Passed in 1976 to safeguard officers’ privacy and protect them from harassment and reprisals, Section 50-a doesn’t make exceptions for cases involving serious accusations of misconduct and abuse.
This unnecessary secrecy makes it difficult to evaluate how departments handle such allegations — and to know whether they’re being resolved fairly and satisfactorily. Deterring police misconduct becomes more difficult when the outcome remains shrouded in mystery.
The protections afforded under Section 50-a are unusual, to say the least.
No other public worker is entitled to them, not even district attorneys or members of their staffs.

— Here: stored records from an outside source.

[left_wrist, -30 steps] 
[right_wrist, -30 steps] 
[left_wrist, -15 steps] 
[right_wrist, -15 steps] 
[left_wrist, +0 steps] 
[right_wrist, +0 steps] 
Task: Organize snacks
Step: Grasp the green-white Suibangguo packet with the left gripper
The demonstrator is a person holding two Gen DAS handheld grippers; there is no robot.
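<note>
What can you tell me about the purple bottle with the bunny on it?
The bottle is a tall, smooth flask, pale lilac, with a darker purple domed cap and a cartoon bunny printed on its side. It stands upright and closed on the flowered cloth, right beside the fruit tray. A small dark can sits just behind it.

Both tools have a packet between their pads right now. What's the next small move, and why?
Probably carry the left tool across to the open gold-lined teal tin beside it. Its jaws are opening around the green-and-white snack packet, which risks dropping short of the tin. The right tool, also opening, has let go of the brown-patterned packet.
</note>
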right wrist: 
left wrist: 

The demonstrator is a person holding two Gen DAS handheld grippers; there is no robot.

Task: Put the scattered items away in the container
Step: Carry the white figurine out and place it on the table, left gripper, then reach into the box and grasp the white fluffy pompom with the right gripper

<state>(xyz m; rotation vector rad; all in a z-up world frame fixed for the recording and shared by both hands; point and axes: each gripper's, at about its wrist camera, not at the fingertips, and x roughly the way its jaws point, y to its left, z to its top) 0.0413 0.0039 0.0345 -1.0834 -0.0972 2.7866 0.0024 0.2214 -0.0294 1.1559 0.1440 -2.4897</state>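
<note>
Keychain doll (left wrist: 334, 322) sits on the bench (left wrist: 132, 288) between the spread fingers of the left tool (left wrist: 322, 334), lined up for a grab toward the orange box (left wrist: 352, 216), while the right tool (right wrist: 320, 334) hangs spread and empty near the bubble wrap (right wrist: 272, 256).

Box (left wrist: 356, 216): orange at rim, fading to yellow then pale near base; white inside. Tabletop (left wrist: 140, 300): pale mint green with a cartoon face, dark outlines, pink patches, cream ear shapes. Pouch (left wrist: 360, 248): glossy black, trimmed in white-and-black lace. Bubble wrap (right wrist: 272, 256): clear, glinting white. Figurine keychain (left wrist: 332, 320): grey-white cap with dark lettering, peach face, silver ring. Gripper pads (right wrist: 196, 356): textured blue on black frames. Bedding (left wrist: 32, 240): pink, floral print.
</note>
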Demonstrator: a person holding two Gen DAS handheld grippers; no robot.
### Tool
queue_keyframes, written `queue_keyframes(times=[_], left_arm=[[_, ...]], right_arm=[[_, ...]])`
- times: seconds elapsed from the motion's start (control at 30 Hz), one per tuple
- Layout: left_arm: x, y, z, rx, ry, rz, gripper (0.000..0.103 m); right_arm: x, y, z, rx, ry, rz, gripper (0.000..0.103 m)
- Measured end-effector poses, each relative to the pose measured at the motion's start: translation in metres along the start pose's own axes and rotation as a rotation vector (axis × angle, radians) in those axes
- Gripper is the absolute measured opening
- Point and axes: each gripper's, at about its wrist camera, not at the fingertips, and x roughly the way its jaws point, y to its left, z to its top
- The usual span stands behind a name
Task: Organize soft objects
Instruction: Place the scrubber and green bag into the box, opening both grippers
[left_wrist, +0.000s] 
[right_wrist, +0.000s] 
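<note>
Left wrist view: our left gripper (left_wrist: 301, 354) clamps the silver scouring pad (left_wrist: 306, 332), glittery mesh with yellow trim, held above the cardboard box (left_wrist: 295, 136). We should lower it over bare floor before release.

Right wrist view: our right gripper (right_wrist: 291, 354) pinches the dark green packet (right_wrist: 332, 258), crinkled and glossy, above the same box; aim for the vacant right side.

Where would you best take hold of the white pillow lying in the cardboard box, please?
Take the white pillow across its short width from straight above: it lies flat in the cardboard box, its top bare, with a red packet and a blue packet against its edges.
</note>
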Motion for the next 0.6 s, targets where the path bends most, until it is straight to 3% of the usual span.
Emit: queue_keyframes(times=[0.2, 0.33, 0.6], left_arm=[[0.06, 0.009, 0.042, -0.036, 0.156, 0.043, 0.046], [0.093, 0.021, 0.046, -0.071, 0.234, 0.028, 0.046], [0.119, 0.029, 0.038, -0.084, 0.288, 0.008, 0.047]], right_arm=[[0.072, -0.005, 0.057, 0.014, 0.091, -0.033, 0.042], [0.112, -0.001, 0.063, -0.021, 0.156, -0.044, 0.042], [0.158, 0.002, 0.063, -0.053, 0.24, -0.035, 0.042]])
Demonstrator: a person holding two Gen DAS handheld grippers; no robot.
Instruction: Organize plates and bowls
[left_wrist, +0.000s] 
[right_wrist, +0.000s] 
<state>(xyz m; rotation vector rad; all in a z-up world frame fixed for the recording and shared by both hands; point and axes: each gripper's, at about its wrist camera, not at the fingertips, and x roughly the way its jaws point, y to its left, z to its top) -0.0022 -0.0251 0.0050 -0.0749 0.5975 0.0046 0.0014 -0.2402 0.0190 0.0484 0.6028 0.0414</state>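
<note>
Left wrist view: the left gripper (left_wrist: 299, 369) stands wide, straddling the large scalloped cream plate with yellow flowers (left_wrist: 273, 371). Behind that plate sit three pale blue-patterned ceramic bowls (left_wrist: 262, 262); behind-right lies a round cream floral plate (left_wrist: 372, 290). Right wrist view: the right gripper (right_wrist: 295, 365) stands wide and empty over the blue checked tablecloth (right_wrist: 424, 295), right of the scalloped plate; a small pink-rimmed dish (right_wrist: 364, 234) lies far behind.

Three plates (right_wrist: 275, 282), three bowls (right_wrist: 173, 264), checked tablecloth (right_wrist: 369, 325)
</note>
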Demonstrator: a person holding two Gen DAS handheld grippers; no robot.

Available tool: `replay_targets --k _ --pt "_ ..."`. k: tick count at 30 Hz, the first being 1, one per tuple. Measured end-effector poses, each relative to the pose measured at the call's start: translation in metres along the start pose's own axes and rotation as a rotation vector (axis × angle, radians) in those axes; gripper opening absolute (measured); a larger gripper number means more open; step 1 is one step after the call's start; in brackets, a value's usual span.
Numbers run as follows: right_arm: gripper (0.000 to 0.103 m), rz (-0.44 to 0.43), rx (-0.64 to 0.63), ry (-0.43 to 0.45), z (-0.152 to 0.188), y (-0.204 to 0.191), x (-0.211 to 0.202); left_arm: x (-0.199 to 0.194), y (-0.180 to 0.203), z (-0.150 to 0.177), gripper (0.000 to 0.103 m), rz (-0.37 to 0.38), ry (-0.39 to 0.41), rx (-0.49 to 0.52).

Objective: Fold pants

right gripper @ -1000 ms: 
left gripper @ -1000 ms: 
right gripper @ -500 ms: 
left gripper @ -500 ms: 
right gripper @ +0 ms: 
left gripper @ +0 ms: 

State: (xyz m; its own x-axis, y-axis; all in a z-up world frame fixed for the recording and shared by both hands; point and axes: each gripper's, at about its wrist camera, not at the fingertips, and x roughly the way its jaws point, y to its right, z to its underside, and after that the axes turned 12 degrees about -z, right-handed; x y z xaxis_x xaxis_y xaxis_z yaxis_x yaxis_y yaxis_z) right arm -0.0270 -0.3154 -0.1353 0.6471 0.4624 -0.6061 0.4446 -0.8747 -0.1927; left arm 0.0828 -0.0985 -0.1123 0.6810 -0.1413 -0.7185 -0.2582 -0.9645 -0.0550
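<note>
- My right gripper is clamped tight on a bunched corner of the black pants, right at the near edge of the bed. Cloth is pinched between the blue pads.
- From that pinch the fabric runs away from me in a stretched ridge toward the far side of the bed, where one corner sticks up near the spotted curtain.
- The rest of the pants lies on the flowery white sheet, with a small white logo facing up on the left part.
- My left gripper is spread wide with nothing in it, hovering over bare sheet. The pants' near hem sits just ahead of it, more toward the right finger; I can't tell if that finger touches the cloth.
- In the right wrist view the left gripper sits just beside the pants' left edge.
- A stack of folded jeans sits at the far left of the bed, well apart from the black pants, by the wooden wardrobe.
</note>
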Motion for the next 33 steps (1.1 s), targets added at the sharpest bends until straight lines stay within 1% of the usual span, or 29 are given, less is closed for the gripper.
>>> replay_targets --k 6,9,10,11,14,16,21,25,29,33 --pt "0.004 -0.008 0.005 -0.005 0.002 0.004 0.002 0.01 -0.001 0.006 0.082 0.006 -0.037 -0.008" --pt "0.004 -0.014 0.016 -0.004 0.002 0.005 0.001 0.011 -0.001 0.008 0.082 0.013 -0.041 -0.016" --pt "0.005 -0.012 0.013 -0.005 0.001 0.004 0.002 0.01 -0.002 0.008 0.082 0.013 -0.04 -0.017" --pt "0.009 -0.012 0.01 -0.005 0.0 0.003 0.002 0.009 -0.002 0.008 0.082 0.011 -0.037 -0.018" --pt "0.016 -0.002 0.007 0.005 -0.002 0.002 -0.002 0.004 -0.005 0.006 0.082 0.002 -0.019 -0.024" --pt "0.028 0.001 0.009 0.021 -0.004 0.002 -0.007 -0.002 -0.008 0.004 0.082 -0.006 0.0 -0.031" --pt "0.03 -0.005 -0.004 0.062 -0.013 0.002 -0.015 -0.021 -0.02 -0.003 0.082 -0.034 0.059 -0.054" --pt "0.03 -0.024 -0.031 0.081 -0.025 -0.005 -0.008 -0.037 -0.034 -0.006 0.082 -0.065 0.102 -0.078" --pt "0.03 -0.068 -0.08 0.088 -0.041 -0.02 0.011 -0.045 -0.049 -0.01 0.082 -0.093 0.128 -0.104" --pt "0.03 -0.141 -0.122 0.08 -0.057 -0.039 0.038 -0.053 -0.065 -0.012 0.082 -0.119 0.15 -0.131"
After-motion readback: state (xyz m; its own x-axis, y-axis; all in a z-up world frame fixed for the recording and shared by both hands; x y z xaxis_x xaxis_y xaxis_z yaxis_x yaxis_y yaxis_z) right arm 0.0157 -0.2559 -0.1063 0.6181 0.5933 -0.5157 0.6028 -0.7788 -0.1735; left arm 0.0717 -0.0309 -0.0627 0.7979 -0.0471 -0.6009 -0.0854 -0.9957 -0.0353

Last month the New York City Bar Association issued a report calling for the repeal of Section 50-a, arguing that “because of overbroad interpretations of (civil rights law 50-a), public awareness of police misconduct is stymied. And without transparency, officers may be less accountable to the communities they serve.”
Hmmm, you think?
The Bar Association notes that the last time the New York Court of Appeals reviewed public access to police disciplinary records under the state’s Freedom of Information Law was in 1999, when The Daily Gazette sought the identities of 18 officers involved in off-duty misconduct and “the full files pertaining to their discipline following a drunken off-duty brawl during a bachelor party.”
We lost that fight — the Court of Appeals held that off-duty misconduct is not subject to FOIL — and “recent appellate court decisions have broadened the protections of (civil rights law 50-a) to shield on-duty misconduct from disclosure,” according to the Bar Association report.
This is unfortunate, because we need to know more about police misconduct and how it’s handled, not less.
New York is one of only three states with a law that makes police personnel records confidential, and there’s little evidence that our officers are any less safe than officers in the 47 states without a Section 50-a type law.
It’s time to repeal Section 50-a and expose these crucial areas of government to the light.